* [How to complete this task]
Quote exactly and only this range of lines in the data below: the line that holds "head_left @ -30" to the line that holds "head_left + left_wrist", both included.

[Dataset items]

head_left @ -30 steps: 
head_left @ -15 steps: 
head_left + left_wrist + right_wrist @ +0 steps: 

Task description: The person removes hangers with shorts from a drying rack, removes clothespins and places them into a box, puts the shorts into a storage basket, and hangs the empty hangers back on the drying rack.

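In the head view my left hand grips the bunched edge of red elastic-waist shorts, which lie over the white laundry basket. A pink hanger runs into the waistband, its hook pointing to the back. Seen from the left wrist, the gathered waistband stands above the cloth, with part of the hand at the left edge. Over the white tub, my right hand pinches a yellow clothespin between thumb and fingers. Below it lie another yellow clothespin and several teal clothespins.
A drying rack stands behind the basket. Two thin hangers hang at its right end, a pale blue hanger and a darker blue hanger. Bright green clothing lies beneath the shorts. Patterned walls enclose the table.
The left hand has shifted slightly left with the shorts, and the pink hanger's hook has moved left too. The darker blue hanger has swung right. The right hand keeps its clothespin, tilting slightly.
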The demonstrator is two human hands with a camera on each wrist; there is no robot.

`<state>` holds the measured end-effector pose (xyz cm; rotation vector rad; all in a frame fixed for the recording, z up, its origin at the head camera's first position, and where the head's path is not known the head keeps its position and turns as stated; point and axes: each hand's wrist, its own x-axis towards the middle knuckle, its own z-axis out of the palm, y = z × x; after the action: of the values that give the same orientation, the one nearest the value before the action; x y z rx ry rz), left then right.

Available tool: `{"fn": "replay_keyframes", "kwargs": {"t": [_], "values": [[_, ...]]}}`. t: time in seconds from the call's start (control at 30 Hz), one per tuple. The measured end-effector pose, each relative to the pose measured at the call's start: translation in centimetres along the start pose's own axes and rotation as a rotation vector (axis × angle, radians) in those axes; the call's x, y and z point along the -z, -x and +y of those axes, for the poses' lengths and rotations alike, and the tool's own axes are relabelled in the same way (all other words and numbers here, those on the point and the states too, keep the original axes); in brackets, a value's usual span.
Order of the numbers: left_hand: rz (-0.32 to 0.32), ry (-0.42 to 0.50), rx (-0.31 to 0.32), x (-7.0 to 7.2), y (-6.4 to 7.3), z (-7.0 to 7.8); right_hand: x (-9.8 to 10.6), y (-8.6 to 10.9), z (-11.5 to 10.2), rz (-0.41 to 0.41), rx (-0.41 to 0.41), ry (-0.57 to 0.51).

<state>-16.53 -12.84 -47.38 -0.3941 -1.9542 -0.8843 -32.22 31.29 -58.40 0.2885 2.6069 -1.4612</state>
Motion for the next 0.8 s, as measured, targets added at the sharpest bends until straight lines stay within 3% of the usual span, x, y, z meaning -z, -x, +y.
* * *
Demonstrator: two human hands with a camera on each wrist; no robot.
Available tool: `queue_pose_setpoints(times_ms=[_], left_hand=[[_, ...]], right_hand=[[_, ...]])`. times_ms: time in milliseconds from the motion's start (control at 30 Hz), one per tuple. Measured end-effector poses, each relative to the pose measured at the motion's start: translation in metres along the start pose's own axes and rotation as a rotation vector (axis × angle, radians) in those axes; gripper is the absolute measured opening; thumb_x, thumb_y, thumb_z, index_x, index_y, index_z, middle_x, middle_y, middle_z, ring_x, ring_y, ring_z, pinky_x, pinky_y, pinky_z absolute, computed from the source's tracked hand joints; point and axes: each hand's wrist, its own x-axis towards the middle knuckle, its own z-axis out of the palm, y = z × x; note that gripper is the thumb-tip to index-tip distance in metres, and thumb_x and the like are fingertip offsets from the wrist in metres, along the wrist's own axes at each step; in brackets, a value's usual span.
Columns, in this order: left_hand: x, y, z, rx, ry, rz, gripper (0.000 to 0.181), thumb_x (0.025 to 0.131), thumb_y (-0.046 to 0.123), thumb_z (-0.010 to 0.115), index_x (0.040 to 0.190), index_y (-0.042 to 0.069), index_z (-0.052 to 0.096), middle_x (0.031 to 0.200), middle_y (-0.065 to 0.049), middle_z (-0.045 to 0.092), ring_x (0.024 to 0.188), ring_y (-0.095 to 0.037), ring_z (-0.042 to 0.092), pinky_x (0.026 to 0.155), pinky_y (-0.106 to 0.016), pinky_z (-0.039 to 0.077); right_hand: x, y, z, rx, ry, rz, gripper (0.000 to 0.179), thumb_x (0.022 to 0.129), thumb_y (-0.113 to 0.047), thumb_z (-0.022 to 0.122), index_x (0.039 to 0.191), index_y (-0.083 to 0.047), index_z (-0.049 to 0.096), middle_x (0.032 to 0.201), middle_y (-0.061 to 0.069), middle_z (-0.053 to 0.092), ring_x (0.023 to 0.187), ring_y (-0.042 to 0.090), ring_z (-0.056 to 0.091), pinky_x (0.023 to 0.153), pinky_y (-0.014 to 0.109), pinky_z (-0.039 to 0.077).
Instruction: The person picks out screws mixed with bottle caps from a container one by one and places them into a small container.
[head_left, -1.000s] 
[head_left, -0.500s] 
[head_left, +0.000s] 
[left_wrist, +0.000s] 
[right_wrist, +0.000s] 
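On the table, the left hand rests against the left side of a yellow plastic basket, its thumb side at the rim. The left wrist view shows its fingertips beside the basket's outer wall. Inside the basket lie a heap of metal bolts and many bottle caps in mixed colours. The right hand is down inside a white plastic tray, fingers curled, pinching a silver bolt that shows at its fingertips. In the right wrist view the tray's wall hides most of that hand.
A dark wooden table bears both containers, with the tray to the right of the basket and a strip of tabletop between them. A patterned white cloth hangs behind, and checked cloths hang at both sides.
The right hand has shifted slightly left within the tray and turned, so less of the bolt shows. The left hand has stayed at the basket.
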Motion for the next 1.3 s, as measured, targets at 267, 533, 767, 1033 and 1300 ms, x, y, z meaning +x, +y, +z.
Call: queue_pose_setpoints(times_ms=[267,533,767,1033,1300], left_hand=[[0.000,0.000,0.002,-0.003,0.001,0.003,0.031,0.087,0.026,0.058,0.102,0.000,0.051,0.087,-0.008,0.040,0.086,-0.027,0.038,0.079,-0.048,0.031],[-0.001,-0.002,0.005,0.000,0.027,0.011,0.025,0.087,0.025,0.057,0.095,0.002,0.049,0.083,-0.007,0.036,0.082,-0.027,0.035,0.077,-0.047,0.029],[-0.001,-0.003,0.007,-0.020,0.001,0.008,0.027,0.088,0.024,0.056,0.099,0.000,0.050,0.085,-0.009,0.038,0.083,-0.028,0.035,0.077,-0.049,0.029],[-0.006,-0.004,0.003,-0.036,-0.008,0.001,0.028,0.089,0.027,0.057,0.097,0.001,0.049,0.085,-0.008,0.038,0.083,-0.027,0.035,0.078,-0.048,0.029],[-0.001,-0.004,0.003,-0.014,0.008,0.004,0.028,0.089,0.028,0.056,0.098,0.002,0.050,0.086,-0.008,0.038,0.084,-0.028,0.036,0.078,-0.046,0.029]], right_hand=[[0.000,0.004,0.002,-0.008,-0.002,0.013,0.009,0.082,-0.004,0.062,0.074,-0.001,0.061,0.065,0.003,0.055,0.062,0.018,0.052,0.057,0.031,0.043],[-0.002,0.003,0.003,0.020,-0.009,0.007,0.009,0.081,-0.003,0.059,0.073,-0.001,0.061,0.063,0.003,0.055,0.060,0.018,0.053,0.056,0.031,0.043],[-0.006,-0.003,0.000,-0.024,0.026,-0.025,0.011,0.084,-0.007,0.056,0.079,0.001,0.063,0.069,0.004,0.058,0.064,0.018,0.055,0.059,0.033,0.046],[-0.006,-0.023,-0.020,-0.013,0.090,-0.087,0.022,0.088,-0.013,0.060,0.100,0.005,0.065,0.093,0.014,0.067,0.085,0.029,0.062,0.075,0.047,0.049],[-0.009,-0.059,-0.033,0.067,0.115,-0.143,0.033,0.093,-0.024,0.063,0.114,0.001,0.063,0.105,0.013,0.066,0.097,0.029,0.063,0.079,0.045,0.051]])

* [Problem solution]
head_left @ -30 steps: 
head_left @ -15 steps: 
head_left + left_wrist + right_wrist @ +0 steps: 

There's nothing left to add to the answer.